Introduction:
Recent advancements in generative AI, exemplified by ChatGPT, hold promise for healthcare applications such as decision-making support, education, and patient engagement. However, rigorous evaluation is crucial to ensure reliability and safety in clinical contexts. This scoping review explores ChatGPT’s role in clinical inquiry, focusing on its characteristics, applications, challenges, and evaluation.
Methods:
This review, conducted in 2023, followed PRISMA-ScR guidelines, Supplemental Digital Content 1, http://links.lww.com/MS9/A636. Searches were performed across PubMed, Scopus, IEEE, Web of Science, Cochrane, and Google Scholar using relevant keywords. The review explored ChatGPT’s effectiveness in various medical domains, evaluation methods, target users, and comparisons with other AI models. Data synthesis and analysis incorporated both quantitative and qualitative approaches.
Results:
Analysis of 41 academic studies highlights ChatGPT’s potential in medical education, patient care, and decision support, though performance varies by medical specialty and linguistic context.
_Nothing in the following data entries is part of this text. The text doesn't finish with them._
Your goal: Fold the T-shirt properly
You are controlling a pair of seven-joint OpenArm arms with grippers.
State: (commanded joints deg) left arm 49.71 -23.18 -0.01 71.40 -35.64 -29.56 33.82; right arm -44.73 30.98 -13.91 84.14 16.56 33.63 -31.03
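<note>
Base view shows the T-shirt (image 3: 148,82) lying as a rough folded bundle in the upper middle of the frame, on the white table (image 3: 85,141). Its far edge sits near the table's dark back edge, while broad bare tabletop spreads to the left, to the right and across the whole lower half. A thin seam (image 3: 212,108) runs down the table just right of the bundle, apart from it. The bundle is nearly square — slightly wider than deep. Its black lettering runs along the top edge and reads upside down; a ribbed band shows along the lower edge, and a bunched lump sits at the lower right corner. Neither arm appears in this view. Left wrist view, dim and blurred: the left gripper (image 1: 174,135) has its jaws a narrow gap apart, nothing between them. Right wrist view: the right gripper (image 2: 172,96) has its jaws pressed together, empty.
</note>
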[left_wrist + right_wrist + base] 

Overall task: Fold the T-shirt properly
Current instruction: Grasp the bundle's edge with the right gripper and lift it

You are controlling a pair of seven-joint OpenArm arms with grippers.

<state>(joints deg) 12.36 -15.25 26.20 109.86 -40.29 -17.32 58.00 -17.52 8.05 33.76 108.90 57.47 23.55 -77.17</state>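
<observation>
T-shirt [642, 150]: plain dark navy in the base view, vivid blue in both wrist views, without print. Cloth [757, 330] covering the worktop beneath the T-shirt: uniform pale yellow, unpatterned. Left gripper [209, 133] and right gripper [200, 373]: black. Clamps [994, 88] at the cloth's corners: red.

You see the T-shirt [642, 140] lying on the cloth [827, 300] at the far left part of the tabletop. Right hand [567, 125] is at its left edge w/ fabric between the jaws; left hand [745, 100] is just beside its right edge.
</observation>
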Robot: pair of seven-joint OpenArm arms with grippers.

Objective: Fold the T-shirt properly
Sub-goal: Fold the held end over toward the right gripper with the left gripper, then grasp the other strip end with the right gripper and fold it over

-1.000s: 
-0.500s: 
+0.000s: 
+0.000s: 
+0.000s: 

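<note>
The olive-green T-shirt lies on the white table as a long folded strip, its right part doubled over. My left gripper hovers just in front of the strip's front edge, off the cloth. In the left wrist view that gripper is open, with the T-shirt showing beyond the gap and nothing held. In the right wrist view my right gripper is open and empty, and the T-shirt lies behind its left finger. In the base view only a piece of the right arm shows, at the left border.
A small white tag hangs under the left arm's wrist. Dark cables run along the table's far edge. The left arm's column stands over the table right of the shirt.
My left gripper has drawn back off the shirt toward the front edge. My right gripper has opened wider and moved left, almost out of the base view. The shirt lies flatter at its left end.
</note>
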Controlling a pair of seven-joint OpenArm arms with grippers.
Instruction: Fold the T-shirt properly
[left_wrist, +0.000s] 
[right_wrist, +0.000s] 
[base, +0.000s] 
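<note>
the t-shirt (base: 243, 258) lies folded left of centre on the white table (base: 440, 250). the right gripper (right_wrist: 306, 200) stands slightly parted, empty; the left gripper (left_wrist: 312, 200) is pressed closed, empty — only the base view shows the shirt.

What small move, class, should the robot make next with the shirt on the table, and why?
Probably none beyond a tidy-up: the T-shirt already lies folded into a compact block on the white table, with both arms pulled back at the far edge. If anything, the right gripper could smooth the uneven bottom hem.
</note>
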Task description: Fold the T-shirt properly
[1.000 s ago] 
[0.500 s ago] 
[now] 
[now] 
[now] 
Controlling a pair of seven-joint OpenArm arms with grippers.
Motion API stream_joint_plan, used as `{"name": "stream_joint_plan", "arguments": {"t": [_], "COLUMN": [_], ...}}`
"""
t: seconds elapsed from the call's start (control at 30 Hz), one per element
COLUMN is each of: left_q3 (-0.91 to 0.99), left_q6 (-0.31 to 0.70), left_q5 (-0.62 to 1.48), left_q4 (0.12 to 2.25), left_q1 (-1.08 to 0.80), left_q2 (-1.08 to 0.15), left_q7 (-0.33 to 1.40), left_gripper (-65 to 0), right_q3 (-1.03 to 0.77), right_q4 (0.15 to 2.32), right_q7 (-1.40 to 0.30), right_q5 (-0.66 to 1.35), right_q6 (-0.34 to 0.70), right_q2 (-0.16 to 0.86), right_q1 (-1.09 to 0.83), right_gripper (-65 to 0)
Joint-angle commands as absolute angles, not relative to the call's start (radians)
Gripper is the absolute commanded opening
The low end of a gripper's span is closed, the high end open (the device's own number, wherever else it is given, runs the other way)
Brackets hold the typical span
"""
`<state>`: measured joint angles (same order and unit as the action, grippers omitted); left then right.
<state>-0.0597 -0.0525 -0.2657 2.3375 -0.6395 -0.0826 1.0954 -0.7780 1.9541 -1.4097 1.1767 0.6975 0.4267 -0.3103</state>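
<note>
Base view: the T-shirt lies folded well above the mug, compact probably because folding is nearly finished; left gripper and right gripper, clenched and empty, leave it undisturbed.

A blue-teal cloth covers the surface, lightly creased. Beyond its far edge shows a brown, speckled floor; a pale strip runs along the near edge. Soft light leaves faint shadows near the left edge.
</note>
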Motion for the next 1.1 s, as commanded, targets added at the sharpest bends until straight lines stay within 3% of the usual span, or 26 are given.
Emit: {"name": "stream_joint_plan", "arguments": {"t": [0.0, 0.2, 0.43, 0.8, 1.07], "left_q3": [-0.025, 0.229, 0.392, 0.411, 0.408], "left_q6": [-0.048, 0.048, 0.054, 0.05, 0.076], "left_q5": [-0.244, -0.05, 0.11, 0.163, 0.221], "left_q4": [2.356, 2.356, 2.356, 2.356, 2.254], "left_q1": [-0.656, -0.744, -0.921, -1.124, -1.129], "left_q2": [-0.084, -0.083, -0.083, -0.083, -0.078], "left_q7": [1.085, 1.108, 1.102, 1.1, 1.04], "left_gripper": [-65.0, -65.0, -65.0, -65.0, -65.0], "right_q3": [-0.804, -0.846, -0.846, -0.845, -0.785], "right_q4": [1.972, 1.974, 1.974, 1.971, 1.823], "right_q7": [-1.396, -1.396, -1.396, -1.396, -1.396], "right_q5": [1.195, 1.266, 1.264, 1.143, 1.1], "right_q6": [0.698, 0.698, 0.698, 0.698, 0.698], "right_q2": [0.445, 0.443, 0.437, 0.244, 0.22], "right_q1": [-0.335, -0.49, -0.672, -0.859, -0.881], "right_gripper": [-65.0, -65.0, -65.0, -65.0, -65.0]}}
GPT-3.5, frequently referenced in 26 studies, demonstrated adaptability across diverse scenarios. Challenges include limited access to official answer keys and inconsistent performance, underscoring the need for ongoing refinement. Evaluation methods, including expert comparisons and statistical analyses, provided significant insights into ChatGPT’s efficacy. The identification of target users, such as medical educators and non-expert clinicians, illustrates its broad applicability.
Conclusion:
ChatGPT shows significant potential in enhancing clinical practice and medical education. Nevertheless, continuous refinement is essential for its successful integration into healthcare, aiming to improve patient care outcomes and address the evolving needs of the medical community.